Within hours of the decision taken by the Union Cabinet, the Left-ruled West Bengal government slashed sales tax on petrol and diesel by up to 5 per cent giving a relief of Rs 2.12 and Rs 1.38 a litre on the two fuels.
With the Indo-US nuclear deal in limbo because of opposition by the Left parties, the prime minister sought to garner support for the country going for nuclear energy.
"We cannot remain captive to uncertain markets and unsure sources of supply. We have to develop renewable sources of energy, including nuclear energy," he said.
The prime minister said the central government has reduced taxation of petroleum products to the extent possible. But given its commitments for expenditure, taxes on petroleum products cannot be completely eliminated. "Thus a rise in prices is inevitable," he added.
He said though there could be "some rise" in prices of foodgrains, the UPA government would continue to give a fair price to farmers.
"This is the only way in which we can incentivise higher production and assure food security of our people," Singh said, adding the higher growth of Indian economy has been accompanied by higher inflation.
Singh said the Indian economy is largely self-sufficient in food, but is not blessed in a similar manner as regards oil.

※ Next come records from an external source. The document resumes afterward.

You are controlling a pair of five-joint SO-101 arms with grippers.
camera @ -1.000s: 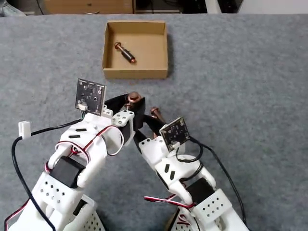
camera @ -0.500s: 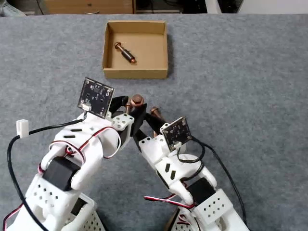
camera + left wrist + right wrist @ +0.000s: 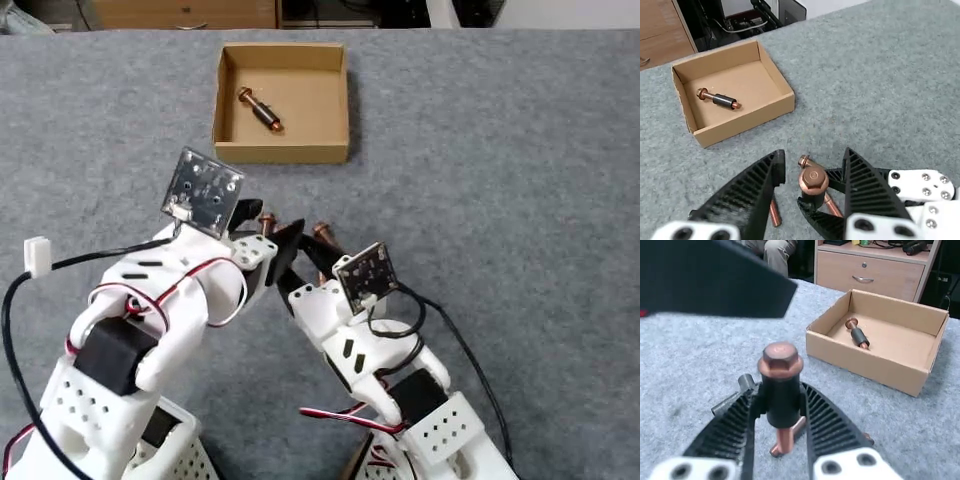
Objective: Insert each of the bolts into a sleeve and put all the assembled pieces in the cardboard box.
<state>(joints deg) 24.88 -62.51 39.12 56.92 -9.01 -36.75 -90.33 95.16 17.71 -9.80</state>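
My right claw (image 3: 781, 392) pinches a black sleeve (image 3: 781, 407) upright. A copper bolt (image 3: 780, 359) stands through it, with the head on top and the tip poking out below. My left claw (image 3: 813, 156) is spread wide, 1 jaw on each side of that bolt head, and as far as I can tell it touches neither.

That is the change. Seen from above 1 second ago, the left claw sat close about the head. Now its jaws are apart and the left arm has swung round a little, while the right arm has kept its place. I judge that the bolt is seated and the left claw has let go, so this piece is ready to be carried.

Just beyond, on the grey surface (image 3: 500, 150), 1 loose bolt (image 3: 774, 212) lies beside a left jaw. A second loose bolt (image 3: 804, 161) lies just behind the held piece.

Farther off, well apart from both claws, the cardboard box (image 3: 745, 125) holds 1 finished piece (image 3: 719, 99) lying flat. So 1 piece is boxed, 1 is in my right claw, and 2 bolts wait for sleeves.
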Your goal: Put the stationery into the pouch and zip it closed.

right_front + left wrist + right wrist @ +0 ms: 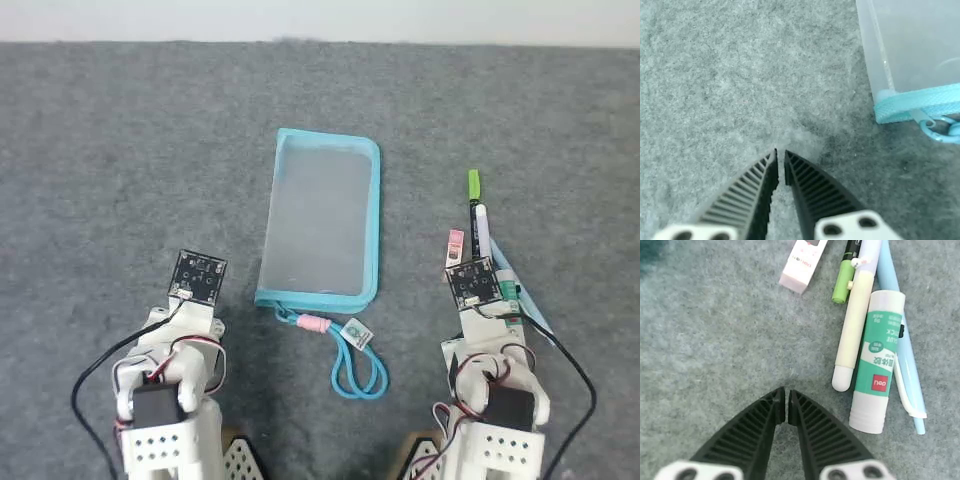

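Grey felt surface [120, 150], both arms at its near edge. The pouch [320, 215], translucent with teal trim, lies flat at the middle, long axis running near edge to far edge. Its pink zipper pull [314, 323] and teal strap loop [358, 372] are at the near end. Whether the zip is open cannot be made out from the high view; probably it is run to the near corner. The stationery is all outside the pouch, bunched toward the right edge: pink eraser [802, 265], green marker [844, 280], white pen [855, 325], glue stick [879, 360] and blue pen [912, 390]. The pens and glue stick lie side by side, touching or nearly so, with long axes roughly parallel to the pouch's long side. Right gripper [786, 397]: jaws brought together at the tips, empty, low over bare felt. The cluster lies just ahead of it and off toward the right edge; the eraser is on the pouch side, apart from the pens. Left gripper [780, 157]: jaws likewise together, empty, over felt near the pouch's near left corner. Judgement: the right arm is nearer the stationery and should pick first; the left is placed to steady the pouch. The jaws close across the near-to-far line, so they already suit the pens' axes. They must part first, then shift toward the right edge.
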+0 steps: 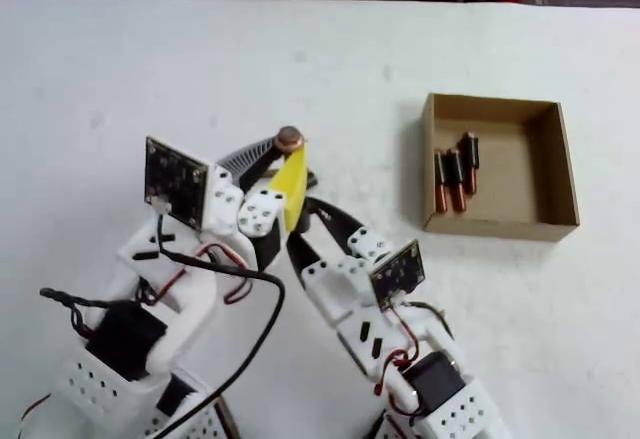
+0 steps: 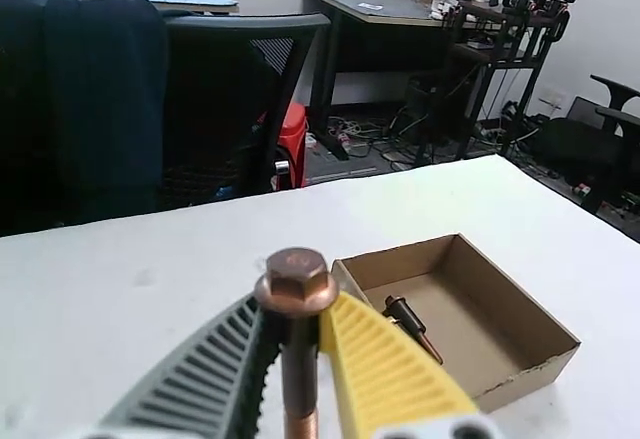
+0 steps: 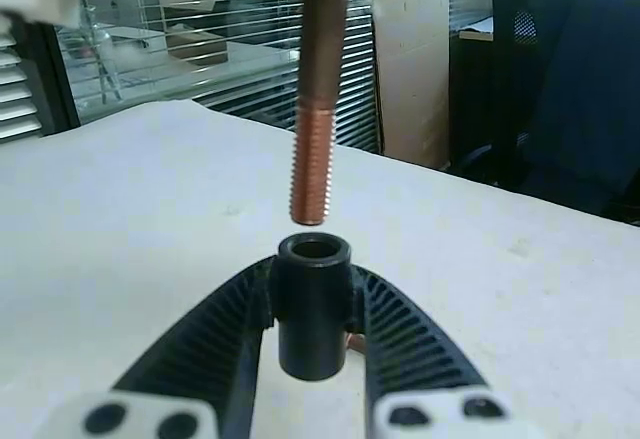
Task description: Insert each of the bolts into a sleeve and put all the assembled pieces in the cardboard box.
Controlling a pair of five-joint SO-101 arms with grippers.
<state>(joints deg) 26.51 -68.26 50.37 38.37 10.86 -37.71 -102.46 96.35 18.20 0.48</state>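
Already, perhaps three assembled pieces [image 1: 455, 174] lie in the cardboard box [image 1: 490, 227]; the left claw [image 2: 297, 324] clamps a bolt [image 2: 296, 277] above the sleeve [image 3: 313, 309] clamped in the right claw [image 3: 313, 284], uninserted.

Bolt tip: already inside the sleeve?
No: in the right wrist view the bolt hangs above the sleeve, a gap showing between its threaded tip and the bore.
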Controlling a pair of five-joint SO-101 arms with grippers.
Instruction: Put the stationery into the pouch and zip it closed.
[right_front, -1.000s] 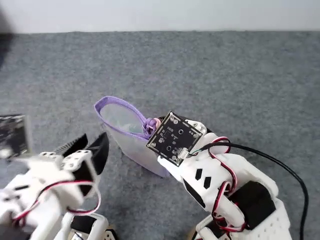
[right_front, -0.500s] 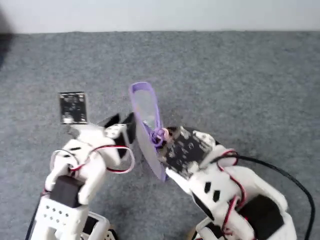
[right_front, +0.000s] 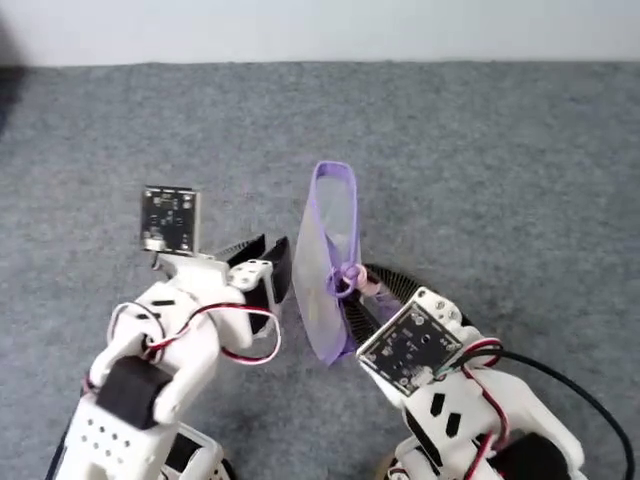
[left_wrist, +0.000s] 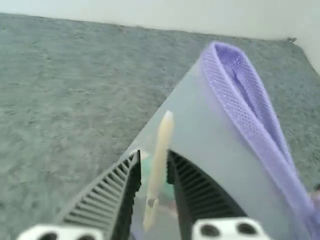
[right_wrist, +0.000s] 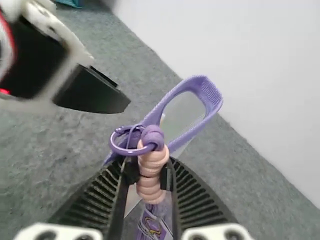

"We are therefore vulnerable to global trends in oil crisis," he said, adding that in the past four years the crude oil prices have increased over three times from $39 per barrel in May, 2004 to $130 per barrel.

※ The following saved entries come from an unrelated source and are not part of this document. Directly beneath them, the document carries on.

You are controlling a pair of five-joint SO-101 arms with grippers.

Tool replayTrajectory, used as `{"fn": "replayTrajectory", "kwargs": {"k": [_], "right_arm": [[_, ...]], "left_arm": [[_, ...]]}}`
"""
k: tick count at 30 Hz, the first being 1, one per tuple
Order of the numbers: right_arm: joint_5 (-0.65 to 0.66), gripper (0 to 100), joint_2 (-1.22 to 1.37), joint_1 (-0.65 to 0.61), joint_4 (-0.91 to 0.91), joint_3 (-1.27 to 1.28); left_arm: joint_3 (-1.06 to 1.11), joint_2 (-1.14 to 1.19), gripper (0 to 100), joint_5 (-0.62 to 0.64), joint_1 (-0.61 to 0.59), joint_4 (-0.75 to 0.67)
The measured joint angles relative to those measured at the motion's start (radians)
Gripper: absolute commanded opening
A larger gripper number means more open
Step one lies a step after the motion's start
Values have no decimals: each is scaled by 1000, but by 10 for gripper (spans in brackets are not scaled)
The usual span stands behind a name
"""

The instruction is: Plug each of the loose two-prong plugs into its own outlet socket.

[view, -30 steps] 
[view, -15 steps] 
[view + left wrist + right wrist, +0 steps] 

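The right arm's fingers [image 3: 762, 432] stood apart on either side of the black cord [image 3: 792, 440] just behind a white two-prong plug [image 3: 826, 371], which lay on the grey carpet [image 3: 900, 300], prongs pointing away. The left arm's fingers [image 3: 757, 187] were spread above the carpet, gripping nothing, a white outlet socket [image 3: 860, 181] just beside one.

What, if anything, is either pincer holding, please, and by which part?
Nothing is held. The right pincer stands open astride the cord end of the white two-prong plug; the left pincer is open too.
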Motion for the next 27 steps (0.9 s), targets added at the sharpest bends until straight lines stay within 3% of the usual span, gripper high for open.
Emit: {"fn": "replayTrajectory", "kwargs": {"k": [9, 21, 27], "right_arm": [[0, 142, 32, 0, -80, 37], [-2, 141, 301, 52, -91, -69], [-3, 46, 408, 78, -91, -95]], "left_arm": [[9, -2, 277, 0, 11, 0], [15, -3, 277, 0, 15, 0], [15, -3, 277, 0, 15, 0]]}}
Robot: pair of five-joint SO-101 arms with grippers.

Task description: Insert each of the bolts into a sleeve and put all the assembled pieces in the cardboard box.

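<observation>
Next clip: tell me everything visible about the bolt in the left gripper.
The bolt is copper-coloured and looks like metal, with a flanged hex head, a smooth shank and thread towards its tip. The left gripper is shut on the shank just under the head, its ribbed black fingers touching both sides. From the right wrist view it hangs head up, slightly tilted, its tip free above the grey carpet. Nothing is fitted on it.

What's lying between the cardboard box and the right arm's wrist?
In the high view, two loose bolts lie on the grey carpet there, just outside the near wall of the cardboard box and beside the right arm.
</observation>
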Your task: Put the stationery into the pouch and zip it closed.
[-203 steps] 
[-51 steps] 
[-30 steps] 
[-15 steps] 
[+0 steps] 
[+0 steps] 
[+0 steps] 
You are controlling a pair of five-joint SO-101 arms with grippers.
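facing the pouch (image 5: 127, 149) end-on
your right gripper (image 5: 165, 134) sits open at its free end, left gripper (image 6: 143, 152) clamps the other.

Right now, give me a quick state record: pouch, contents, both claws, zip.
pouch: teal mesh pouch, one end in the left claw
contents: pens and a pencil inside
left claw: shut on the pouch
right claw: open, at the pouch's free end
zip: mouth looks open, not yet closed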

However, the government has ensured that the impact of the global oil shock is minimal on the people and the government wants to protect a large section of the society from the impact of the global oil spikes.

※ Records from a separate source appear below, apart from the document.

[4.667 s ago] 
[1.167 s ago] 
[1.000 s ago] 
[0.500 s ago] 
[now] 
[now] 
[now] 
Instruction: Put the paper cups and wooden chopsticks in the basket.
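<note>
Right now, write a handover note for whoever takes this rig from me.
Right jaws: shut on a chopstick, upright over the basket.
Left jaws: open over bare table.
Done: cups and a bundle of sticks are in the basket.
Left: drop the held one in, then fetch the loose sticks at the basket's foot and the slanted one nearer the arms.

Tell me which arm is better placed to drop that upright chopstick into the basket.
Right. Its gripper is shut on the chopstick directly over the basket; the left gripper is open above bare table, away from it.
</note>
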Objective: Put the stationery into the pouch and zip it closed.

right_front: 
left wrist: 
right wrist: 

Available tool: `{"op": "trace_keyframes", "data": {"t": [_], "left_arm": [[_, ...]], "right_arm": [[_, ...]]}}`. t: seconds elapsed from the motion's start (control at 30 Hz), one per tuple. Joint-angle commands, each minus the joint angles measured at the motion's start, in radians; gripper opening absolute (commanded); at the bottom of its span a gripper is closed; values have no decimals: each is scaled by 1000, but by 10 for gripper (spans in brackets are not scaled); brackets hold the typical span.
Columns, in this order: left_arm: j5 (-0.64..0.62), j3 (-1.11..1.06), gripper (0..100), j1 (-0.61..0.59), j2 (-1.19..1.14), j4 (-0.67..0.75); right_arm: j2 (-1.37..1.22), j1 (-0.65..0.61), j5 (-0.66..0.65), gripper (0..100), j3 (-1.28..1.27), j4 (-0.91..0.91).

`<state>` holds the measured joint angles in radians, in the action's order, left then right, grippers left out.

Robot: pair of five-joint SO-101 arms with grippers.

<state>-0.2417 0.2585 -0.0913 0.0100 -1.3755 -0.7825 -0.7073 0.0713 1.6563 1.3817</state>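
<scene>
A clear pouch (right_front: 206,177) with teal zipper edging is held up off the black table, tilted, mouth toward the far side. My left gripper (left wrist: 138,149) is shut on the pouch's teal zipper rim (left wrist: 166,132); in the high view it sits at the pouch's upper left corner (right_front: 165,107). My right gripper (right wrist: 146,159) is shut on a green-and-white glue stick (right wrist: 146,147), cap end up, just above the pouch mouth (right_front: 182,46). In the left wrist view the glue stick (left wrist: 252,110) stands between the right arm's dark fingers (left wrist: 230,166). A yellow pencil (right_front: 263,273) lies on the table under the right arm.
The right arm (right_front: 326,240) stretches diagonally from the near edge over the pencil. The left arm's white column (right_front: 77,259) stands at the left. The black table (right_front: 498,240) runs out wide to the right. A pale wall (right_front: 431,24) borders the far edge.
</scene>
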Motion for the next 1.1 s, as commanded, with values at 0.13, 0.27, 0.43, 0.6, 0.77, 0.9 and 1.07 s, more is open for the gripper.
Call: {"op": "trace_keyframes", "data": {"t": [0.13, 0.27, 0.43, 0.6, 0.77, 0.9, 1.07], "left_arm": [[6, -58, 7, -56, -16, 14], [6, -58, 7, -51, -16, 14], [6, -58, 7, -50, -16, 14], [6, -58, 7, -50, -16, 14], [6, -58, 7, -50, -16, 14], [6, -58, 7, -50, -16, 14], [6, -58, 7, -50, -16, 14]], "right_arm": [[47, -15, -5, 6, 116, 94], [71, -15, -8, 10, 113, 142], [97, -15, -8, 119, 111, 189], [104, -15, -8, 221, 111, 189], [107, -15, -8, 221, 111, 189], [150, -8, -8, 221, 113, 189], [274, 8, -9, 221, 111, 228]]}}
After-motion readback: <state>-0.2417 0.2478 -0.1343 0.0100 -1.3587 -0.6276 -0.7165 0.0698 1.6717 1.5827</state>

This has been at a great cost to the government finances and to the economy as a whole. But "business cannot go like this forever."
"We need to learn to adjust to this new international scenario. There are limits to which we can keep consumer prices unaffected by rising import costs. Our oil companies cannot go on incurring losses. This way, they will have no money to import crude oil," he said.
The prime minister also appealed to the people to conserve energy. "Be it petrol, diesel, kerosene, LPG, electricity or even water-- let us learn to save and use efficiently. Let us reduce wasteful consumption of petrol."
Singh said two important external factors have been responsible for higher inflation. These are rising food and commodity prices around the world and increasing world oil prices.
He said the government has taken several steps to increase food production and procurement, limit food exports and strengthen the Public Distribution System.
"All these steps, along with positive expectation of a normal monsoon, have already had a positive impact on food price inflation. I am confident that in the months to come there will be further stabilisation in food prices," he said.
The prime minister said that India has become one of the world's fastest growing economies, enabling the government to generate revenue which has been invested in employment generating programmes and building social and economic infrastructure.